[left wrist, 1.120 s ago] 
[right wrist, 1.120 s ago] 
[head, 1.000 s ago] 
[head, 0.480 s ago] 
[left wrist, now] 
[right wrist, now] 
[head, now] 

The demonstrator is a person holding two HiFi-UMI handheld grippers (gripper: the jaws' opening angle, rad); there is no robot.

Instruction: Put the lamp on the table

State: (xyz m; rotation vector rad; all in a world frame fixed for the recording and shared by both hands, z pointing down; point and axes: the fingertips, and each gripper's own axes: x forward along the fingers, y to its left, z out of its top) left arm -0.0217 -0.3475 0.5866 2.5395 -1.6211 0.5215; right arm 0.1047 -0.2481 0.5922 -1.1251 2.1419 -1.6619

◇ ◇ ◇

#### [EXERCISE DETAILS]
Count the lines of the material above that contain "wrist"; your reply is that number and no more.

#### [ANSWER TO THE EXERCISE]
4